Le lendemain matin, ils n’ont rien à manger à la maison vu que pas un seul d’entre eux ne travaille . Ils vivent comme des parasites, aux crochets d’un tas de vieilles peaux pleines aux as qui admirent le « génie » de ces « artistes ». De la merde , rien que de la merde , voilà ce qu’ils sont. Je ne vous ai jamais vus, ni Diego ni toi, gaspiller votre temps en commérages idiots et en discussions « intellectuelles » ; voilà pourquoi vous êtes des hommes , des vrais, et pas des « artistes » à la noix. Bordel ! Ça valait le coup de venir, rien que pour voir pourquoi l’Europe est en train de pourrir sur pied et pourquoi ces gens – ces bons à rien – sont la cause de tous les Hitler et Mussolini. Je te parie que je vais haïr cet endroit et ses habitants pendant le restant de mes jours. Il y a quelque chose de tellement faux et irréel chez eux que ça me rend dingue.
Tout ce que j’espère, c’est guérir au plus vite et ficher le camp.

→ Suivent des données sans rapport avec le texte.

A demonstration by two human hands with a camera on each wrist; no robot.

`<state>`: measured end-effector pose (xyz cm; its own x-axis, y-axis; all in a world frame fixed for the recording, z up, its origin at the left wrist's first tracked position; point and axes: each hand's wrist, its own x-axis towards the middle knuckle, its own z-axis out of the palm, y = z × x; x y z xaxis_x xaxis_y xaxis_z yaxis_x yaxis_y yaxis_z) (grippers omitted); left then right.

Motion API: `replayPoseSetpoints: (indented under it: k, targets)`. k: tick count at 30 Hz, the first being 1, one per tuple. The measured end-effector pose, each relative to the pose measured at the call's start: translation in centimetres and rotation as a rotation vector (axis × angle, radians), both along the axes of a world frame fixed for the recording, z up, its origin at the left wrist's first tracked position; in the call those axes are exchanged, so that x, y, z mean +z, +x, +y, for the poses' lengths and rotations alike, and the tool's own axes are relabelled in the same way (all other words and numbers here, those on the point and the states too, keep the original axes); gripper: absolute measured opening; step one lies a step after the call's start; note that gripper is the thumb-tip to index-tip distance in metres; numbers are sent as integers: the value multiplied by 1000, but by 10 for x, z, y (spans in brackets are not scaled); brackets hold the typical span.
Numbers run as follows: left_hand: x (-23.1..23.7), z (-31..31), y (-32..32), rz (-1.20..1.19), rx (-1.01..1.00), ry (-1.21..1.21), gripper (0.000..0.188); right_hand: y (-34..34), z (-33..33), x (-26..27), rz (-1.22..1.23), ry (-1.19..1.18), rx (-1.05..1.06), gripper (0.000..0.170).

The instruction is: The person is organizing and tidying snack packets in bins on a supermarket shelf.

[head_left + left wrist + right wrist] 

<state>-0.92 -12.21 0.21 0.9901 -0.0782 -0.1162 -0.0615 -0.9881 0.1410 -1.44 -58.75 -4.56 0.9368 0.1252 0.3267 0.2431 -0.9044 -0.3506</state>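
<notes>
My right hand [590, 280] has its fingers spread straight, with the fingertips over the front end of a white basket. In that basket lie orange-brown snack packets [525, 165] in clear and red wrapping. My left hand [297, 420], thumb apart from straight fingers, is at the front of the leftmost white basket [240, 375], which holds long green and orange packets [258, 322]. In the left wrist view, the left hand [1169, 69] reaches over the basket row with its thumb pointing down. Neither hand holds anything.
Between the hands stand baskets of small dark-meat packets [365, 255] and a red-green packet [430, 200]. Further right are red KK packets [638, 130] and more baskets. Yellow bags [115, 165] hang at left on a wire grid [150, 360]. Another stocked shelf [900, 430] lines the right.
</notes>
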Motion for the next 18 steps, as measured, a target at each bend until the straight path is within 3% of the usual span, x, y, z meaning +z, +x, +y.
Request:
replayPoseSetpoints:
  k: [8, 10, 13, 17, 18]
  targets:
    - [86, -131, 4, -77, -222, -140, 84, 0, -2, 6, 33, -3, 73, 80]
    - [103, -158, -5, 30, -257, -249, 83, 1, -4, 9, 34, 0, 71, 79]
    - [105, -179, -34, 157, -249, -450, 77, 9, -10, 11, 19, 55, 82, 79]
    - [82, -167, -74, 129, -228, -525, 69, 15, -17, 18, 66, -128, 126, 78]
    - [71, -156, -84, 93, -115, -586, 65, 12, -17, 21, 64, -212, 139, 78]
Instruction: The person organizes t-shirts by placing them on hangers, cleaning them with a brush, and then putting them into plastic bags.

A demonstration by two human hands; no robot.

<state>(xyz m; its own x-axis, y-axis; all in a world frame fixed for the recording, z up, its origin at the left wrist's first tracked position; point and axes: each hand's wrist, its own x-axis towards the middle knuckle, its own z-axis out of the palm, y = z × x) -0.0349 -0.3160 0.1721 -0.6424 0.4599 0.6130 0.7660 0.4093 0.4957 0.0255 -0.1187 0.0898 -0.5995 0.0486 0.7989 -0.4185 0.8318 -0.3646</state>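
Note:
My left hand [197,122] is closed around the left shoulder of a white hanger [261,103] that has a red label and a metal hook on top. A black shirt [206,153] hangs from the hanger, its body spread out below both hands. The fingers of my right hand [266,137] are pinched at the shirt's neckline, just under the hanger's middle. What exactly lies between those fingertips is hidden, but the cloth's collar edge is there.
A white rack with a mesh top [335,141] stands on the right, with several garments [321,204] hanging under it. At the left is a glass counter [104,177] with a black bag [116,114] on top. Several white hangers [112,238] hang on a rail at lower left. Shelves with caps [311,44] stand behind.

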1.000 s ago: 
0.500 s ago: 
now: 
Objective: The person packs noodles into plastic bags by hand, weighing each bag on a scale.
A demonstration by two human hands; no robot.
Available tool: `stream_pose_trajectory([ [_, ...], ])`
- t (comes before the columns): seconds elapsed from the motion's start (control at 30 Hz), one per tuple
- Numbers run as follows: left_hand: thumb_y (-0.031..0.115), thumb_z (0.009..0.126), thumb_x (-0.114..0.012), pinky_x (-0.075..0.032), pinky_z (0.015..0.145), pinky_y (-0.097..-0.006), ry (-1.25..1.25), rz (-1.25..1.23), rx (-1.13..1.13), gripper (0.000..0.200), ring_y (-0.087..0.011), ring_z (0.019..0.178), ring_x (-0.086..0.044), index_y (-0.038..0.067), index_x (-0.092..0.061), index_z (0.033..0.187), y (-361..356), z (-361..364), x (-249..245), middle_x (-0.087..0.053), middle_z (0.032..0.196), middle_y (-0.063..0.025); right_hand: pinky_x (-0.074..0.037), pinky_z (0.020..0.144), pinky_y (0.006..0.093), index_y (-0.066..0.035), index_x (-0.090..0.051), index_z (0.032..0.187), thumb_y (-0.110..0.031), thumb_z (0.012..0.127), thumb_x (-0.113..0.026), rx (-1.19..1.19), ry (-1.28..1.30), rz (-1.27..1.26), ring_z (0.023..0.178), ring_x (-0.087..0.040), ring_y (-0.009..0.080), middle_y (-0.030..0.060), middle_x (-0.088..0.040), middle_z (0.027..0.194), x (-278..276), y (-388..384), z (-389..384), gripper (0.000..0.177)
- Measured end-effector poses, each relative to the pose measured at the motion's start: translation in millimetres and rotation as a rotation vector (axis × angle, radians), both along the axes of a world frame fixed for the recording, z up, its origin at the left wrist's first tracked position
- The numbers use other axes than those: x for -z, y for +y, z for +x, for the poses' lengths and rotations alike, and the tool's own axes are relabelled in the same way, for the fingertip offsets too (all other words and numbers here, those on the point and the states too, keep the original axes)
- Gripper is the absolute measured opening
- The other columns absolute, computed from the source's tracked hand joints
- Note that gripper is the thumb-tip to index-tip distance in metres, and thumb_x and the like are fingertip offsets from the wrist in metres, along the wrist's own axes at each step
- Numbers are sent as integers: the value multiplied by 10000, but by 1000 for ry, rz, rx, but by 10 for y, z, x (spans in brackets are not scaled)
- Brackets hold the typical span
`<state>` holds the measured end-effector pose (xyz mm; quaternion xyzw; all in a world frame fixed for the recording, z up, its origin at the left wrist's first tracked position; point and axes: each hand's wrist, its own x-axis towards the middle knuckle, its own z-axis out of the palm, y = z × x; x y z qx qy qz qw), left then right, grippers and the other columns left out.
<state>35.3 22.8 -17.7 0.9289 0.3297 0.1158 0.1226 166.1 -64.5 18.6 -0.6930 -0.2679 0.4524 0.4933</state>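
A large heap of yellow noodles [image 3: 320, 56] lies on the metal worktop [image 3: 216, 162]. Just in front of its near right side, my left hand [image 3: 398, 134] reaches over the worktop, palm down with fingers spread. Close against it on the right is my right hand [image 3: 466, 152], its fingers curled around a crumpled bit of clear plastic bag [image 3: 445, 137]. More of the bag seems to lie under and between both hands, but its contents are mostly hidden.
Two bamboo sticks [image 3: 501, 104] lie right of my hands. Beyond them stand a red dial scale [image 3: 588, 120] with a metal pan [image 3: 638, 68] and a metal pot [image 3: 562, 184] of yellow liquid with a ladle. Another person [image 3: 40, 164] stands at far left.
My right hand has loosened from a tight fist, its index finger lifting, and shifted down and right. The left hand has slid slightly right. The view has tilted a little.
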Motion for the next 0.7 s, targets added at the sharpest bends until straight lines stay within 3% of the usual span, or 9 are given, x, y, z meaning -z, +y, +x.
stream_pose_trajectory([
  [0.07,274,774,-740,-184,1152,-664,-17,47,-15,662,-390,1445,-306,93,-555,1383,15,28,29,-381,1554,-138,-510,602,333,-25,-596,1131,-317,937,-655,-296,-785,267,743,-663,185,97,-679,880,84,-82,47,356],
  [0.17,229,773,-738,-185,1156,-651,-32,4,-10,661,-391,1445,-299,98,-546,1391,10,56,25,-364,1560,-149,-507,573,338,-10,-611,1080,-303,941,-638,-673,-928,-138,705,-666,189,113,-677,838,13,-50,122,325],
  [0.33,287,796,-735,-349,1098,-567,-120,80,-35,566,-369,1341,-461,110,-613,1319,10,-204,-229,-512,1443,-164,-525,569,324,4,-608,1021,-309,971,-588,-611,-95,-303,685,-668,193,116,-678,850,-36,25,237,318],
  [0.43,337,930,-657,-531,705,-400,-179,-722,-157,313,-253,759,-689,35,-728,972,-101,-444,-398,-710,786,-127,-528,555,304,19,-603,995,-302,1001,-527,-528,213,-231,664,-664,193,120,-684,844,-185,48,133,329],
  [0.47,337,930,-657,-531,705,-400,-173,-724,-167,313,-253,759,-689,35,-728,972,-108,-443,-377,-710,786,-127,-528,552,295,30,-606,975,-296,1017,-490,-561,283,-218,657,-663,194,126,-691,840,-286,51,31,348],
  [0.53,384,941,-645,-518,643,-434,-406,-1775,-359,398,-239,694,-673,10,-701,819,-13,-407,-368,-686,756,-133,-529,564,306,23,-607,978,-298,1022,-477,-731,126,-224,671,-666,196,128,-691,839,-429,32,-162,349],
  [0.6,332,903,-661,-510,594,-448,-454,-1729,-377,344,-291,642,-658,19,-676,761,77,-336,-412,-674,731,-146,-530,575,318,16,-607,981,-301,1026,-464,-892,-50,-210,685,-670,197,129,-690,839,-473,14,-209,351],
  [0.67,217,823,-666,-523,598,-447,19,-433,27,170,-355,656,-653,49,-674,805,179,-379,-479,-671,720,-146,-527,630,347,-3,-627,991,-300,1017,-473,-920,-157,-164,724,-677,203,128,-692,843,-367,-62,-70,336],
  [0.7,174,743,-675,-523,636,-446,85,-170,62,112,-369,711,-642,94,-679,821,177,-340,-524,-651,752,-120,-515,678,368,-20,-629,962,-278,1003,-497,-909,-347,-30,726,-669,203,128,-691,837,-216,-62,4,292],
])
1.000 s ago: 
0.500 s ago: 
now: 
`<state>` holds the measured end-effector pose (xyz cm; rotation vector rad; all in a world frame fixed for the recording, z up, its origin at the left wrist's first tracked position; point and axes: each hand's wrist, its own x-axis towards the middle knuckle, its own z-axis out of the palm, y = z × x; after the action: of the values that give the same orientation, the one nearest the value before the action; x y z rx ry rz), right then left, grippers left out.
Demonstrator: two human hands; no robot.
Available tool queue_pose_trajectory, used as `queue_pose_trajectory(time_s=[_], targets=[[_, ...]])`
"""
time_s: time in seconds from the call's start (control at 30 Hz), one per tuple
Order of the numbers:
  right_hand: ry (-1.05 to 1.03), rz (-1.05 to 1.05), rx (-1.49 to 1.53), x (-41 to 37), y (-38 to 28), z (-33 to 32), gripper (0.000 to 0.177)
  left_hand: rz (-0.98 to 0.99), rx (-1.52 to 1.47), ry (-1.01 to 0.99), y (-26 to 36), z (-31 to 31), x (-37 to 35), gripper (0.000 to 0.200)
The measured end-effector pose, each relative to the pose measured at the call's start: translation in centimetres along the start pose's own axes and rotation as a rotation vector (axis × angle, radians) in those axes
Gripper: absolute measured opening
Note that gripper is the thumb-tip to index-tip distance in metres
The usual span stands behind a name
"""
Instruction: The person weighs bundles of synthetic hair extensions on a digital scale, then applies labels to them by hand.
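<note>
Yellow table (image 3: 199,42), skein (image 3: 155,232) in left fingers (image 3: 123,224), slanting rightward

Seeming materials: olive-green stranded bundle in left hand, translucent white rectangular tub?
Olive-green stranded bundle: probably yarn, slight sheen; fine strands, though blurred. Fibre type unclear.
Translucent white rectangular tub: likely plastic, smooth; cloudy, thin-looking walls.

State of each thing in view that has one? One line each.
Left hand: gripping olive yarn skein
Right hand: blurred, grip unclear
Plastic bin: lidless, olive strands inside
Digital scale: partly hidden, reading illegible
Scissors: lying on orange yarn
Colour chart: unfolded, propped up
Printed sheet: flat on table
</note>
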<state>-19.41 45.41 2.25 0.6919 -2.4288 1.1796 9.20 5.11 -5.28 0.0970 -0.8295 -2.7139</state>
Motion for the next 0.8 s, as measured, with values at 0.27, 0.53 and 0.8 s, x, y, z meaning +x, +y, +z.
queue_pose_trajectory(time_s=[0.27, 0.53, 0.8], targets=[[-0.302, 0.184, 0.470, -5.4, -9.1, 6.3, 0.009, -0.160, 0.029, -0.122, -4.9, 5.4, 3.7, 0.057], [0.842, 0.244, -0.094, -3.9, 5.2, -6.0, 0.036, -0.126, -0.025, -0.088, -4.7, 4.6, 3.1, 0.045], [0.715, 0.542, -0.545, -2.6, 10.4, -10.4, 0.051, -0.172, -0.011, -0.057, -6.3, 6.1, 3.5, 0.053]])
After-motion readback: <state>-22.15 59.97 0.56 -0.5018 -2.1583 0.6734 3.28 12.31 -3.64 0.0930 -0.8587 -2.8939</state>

Mon billet est encore valable longtemps, mais j’ai quand même réservé une place sur l’Isle-de-France pour le 8 mars. J’espère pouvoir embarquer sur ce bateau. Quoi qu’il arrive, je ne resterai pas au-delà du 15 mars. Au diable l’exposition à Londres. Au diable tout ce qui concerne Breton et ce pays à la noix. Je veux être avec toi . Tout me manque, chacun des mouvements de ton être, ta voix, tes yeux, ta jolie bouche, ton rire si clair et sincère, TOI . Je t’aime, mon Nick. Je suis si heureuse de penser que je t’aime – de penser que tu m’attends – et que tu m’aimes.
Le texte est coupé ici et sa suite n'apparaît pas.